*WHAT NEEDS TO BE DONE*. Your task is to return the listing below word for word, without any of its images.

Top of RECORDED DATA

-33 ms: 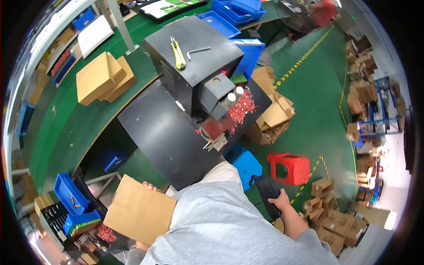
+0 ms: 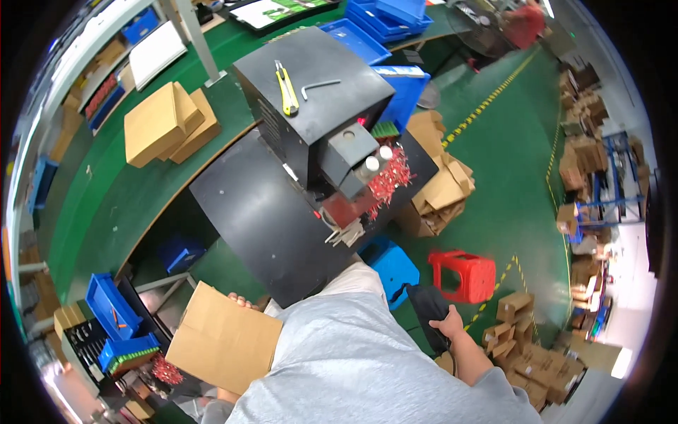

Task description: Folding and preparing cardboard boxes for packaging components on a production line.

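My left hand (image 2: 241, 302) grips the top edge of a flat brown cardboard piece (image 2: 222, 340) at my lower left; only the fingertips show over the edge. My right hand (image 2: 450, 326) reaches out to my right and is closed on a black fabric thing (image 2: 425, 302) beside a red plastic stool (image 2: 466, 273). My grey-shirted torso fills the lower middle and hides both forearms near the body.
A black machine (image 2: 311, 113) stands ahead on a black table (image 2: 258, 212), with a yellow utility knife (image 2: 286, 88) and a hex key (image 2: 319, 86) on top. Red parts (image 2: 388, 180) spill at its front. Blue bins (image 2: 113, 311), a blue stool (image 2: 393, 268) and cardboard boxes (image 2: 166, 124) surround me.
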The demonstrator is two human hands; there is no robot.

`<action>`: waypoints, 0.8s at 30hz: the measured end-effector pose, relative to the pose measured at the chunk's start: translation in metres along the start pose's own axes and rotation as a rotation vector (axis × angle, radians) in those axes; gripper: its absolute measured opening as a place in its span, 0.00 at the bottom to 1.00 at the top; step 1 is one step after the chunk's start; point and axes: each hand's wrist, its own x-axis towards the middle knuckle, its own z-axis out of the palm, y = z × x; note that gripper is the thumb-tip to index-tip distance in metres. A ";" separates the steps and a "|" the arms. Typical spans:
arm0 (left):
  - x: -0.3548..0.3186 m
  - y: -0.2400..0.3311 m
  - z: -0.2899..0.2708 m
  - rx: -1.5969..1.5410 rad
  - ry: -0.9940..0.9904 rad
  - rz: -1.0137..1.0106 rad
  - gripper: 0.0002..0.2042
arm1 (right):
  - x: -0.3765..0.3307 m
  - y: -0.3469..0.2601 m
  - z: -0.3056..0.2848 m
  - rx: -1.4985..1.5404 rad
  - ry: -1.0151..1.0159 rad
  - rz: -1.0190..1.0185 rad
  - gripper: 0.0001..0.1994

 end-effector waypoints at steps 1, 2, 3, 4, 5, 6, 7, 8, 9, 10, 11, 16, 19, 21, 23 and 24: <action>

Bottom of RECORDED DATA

*RESPONSE TO THIS TASK*.
-33 ms: 
+0 ms: 

Task description: Folding and preparing cardboard boxes for packaging components on a production line.

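My left hand (image 2: 241, 302) grips the top edge of a flat brown cardboard piece (image 2: 222, 340) at my lower left; only the fingertips show over the edge. My right hand (image 2: 450, 326) reaches out to my right and is closed on a black fabric thing (image 2: 425, 302) beside a red plastic stool (image 2: 466, 273). My grey-shirted torso fills the lower middle and hides both forearms near the body.
A black machine (image 2: 311, 113) stands ahead on a black table (image 2: 258, 212), with a yellow utility knife (image 2: 286, 88) and a hex key (image 2: 319, 86) on top. Red parts (image 2: 388, 180) spill at its front. Blue bins (image 2: 113, 311), a blue stool (image 2: 393, 268) and cardboard boxes (image 2: 166, 124) surround me.
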The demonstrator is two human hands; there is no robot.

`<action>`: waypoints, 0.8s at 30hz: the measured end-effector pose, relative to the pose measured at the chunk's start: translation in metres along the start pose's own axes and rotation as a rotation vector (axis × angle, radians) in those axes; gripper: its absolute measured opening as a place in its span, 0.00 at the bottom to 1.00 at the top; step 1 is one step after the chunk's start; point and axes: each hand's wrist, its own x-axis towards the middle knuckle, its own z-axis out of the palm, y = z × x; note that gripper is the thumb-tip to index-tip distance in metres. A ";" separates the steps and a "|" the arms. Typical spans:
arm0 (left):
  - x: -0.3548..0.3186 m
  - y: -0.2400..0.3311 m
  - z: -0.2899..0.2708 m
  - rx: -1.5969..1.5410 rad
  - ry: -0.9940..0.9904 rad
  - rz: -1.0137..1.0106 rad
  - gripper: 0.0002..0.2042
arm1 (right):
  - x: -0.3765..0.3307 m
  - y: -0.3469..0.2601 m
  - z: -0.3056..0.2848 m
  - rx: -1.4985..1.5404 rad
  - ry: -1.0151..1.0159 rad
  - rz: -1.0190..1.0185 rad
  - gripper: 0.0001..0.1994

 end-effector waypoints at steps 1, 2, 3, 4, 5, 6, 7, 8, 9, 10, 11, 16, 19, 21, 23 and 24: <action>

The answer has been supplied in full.